Quality Assurance Specialist in Device Assembly and Packaging
This role is responsible for providing daily quality oversight at a Contract Manufacturer (CM) site. The Quality Assurance Specialist will be located on-site at the CM site, majority of the time, and will help set up processes for device assembly and packaging, supporting technical transfers until process validation.
The Quality Assurance Specialist will provide assistance and guidance during routine manufacturing, addressing issues such as deviation investigations, change control proposals, procedure/master formula revisions, and other daily CM activities.
This role may also be responsible for final disposition of manufactured and/or packaged drug product batches. The Quality Assurance Specialist will serve as the primary contact to the CM for initial escalation and work with the Joint Process Team (JPT) to ensure timely responses for requests for information. They will ensure that batches meet specifications, are manufactured/packaged in accordance with validated processes and are compliant with current Good Manufacturing Practices (cGMP) requirements and regulatory requirements.
Main Objectives/Deliverables:
- Understand the process and equipment for their product scope, including understanding the science behind the process and equipment to ensure compliance-based decisions promote ongoing effective and efficient processes.
- Be aware of how upstream/downstream processing is affected by their process steps.
- Know the Operational Control Strategy (OCS) and failure modes of the process.
- Be familiar with historical deviations/gaps, trends, and audit history of the process.
Key Responsibilities:
- Support the CM in developing the quality system and process for device assembly and packaging.

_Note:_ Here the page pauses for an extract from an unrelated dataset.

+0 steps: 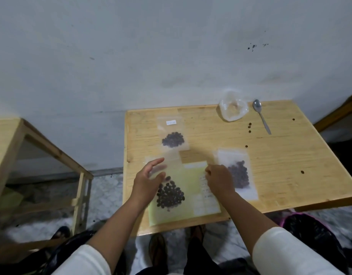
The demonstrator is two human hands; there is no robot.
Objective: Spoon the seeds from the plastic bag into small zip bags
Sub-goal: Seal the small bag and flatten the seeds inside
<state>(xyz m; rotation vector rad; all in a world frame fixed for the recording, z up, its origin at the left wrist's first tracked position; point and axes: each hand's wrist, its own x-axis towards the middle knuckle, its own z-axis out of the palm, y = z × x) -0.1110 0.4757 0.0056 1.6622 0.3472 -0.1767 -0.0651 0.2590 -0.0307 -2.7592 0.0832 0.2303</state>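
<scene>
Judging by the table [280,175], I'm nearly done: three small zip bags [173,138] hold seeds, the plastic bag [233,109] looks empty, the spoon [261,115] lies idle. My left hand [149,181] hovers loosely spread over the nearest bag; my right hand [218,178] is curled, its hold unclear.

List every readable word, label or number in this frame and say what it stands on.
No text can be read.
Far zip bag: a small white label near its top, print too small and blurred.
Sheet beside the right hand: lines of handwriting, too blurred to make out.
Spoon, plastic bag, right zip bag: no markings visible.
</scene>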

- Level, review, and approve event investigations and changes.
- Ensure implementation and effectiveness of corrective and preventative actions.
- Review that practice matches procedure.
- Ensure the CM's quality systems are compliant with applicable GMPs, quality standards, and any additional local market requirements.
- Contribute to quality culture efforts at both DPEM and CM.
- Spend time in all unit operations, including the laboratory.
- Provide primary oversight and guidance for minor investigations and change controls (initial notification and consultation).
- Support onsite resolution of product-related issues.
- Ensure compliance to data integrity (i.e., perform audit trail reviews).
- Perform trouble shooting for in-process issues and escalate as needed.
- Review and provide approval for CM procedure changes.
- Write protocols for non-routine testing or validation with appropriate guidance.
- Participate on Joint Process Teams (JPT).
- Review, enter, or SPV analytical data and escalate as needed.
- Ensure batches are identified and appropriately sampled for annual stability requirements.
- Provide on-site support for GQAAC audits and Regulatory inspections.
- Review and approve complaint investigations.
- Consult on Master batch record updates; provide input based on observations and interactions on the floor.
Metrics Tracking:
- Assist in gathering data to complete the CM's Site Compliance Reports (SCR); provide review as needed.
- Perform internal notification of quality issues where needed.
- Serve as a liaison between the CM and JPT.
- Ensure that materials and products manufactured at CMs are released in compliance with marketing authorization requirements and all applicable GMPs for the intended market.
- Participate in CM performance reviews (Ex IOPs, supply management...etc.).
- Track and monitor quality metrics for trends at the CMs.
- Support batch release activities by completing batch record review reporting any issues. Determine final disposition of batches by reviewing all required documentation including but not limited to change controls and deviations. Originate and investigate deviations associated with batch records discrepancies, stability issues, atypical and out of trend results for either chemical, micro or device test (if applicable). Work with Lilly support groups to resolve product-related issues (such as IDM, PDS, GQAAC, Parenteral network). Create Certificates of Analysis or other similar documentation for internal and external customers as needed. Maintain material management (e.g., check all API restrictions in SAP and apply those restrictions to finished product). Provide support for Notification to Management data gathering. Provide input for metrics reports to management. Provide approval of Certificate of Analysis or other similar batch release documentation for internal and external customers.